- **TASK DIRECTIONS**
Give back the data in full. Leave nothing out.

- **SOURCE MATERIAL**
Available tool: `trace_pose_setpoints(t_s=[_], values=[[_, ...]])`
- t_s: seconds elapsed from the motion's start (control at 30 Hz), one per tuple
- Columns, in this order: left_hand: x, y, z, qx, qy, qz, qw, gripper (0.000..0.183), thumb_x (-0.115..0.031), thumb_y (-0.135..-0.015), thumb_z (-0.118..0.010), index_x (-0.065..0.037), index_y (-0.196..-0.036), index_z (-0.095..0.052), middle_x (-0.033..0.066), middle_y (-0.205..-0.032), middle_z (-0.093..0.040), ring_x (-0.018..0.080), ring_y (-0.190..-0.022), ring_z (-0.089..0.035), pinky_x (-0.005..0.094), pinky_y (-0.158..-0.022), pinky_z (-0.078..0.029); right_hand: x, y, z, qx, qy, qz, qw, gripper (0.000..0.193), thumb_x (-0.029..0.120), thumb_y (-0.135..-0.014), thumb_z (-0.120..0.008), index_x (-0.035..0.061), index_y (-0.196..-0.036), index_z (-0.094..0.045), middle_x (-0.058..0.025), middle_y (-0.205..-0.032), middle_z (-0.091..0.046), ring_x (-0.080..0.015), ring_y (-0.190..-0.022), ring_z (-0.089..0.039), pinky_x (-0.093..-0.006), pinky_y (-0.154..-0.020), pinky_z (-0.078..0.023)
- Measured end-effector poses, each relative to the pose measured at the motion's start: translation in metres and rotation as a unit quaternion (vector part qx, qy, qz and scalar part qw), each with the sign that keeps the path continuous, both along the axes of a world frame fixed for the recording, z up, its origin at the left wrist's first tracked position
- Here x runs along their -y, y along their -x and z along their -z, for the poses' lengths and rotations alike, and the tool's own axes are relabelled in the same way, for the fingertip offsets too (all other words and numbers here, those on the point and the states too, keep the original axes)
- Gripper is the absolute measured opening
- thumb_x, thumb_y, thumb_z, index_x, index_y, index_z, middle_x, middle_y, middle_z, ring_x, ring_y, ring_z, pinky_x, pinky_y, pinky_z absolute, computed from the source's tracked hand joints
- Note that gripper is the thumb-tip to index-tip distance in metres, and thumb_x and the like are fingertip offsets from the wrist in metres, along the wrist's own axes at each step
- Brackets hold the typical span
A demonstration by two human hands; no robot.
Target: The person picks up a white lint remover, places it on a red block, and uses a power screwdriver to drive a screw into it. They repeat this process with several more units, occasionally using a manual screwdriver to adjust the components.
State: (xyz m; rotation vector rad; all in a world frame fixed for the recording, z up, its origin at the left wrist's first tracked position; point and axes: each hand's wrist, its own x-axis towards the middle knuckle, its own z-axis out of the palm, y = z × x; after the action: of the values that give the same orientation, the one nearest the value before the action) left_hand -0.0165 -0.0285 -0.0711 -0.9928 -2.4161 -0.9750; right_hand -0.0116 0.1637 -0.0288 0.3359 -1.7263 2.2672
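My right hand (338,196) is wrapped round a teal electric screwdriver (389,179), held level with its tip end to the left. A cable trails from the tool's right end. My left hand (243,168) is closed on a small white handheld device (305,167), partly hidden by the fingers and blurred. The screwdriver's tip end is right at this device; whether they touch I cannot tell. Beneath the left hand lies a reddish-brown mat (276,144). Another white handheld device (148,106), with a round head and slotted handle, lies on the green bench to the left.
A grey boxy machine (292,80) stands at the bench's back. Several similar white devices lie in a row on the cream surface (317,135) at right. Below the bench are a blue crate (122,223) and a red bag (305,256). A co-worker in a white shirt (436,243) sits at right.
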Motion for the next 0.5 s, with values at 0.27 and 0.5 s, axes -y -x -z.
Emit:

- **SOLUTION**
Available tool: `trace_pose_setpoints(t_s=[_], values=[[_, ...]])`
- t_s: seconds elapsed from the motion's start (control at 30 Hz), one per tuple
- Columns, in this order: left_hand: x, y, z, qx, qy, qz, qw, gripper (0.000..0.183), thumb_x (-0.115..0.031), thumb_y (-0.135..-0.015), thumb_z (-0.118..0.010), index_x (-0.065..0.037), index_y (-0.196..-0.036), index_z (-0.095..0.052), middle_x (-0.033..0.066), middle_y (-0.205..-0.032), middle_z (-0.093..0.040), ring_x (-0.018..0.080), ring_y (-0.190..-0.022), ring_z (-0.089..0.035), pinky_x (-0.005..0.094), pinky_y (-0.158..-0.022), pinky_z (-0.078..0.029); right_hand: x, y, z, qx, qy, qz, qw, gripper (0.000..0.193), thumb_x (-0.029..0.120), thumb_y (-0.135..-0.014), thumb_z (-0.120..0.008), index_x (-0.035..0.061), index_y (-0.196..-0.036), index_z (-0.094..0.045), middle_x (-0.058..0.025), middle_y (-0.205..-0.032), middle_z (-0.091..0.046), ring_x (-0.080..0.015), ring_y (-0.190..-0.022), ring_z (-0.089..0.039), pinky_x (-0.093..-0.006), pinky_y (-0.154..-0.020), pinky_z (-0.078..0.023)
- Measured end-effector poses, each relative to the pose measured at the motion's start: translation in metres and rotation as a unit quaternion (vector part qx, qy, qz and scalar part qw), each with the sign that keeps the path continuous, both along the axes of a world frame fixed for the recording, z up, its origin at the left wrist's first tracked position
- Here x runs along their -y, y along their -x and z along their -z, for the poses' lengths and rotations alike, and the tool's own axes are relabelled in the same way, for the fingertip offsets too (all other words and numbers here, those on the point and the states too, keep the original axes)
- Gripper is the absolute measured opening
- thumb_x, thumb_y, thumb_z, index_x, index_y, index_z, middle_x, middle_y, middle_z, ring_x, ring_y, ring_z, pinky_x, pinky_y, pinky_z absolute, computed from the source's tracked hand joints
- Note that gripper is the thumb-tip to index-tip distance in metres, and thumb_x and the like are fingertip offsets from the wrist in metres, along the wrist's own axes at each step
- Brackets hold the typical span
A demonstration by two human hands; no robot.
Target: The person picks up a white lint remover, places it on a red block, and uses a power screwdriver to drive a screw into it. They repeat this process with several more units, occasionally using a manual screwdriver to adjust the components.
State: (xyz m; rotation vector rad; all in a world frame fixed for the recording, z up, its origin at the left wrist's first tracked position; point and axes: each hand's wrist, its own x-axis towards the middle knuckle, its own z-axis out of the palm, y = z × x; after the action: of the values that give the same orientation, the one nearest the value before the action) left_hand -0.0165 -0.0285 -0.0711 -0.9928 -2.4161 -0.9750; right_hand -0.0116 0.1637 -0.0288 0.3359 -1.7263 2.2672
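My right hand (338,196) is wrapped round a teal electric screwdriver (389,179), held level with its tip end to the left. A cable trails from the tool's right end. My left hand (243,168) is closed on a small white handheld device (305,167), partly hidden by the fingers and blurred. The screwdriver's tip end is right at this device; whether they touch I cannot tell. Beneath the left hand lies a reddish-brown mat (276,144). Another white handheld device (148,106), with a round head and slotted handle, lies on the green bench to the left.
A grey boxy machine (292,80) stands at the bench's back. Several similar white devices lie in a row on the cream surface (317,135) at right. Below the bench are a blue crate (122,223) and a red bag (305,256). A co-worker in a white shirt (436,243) sits at right.
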Motion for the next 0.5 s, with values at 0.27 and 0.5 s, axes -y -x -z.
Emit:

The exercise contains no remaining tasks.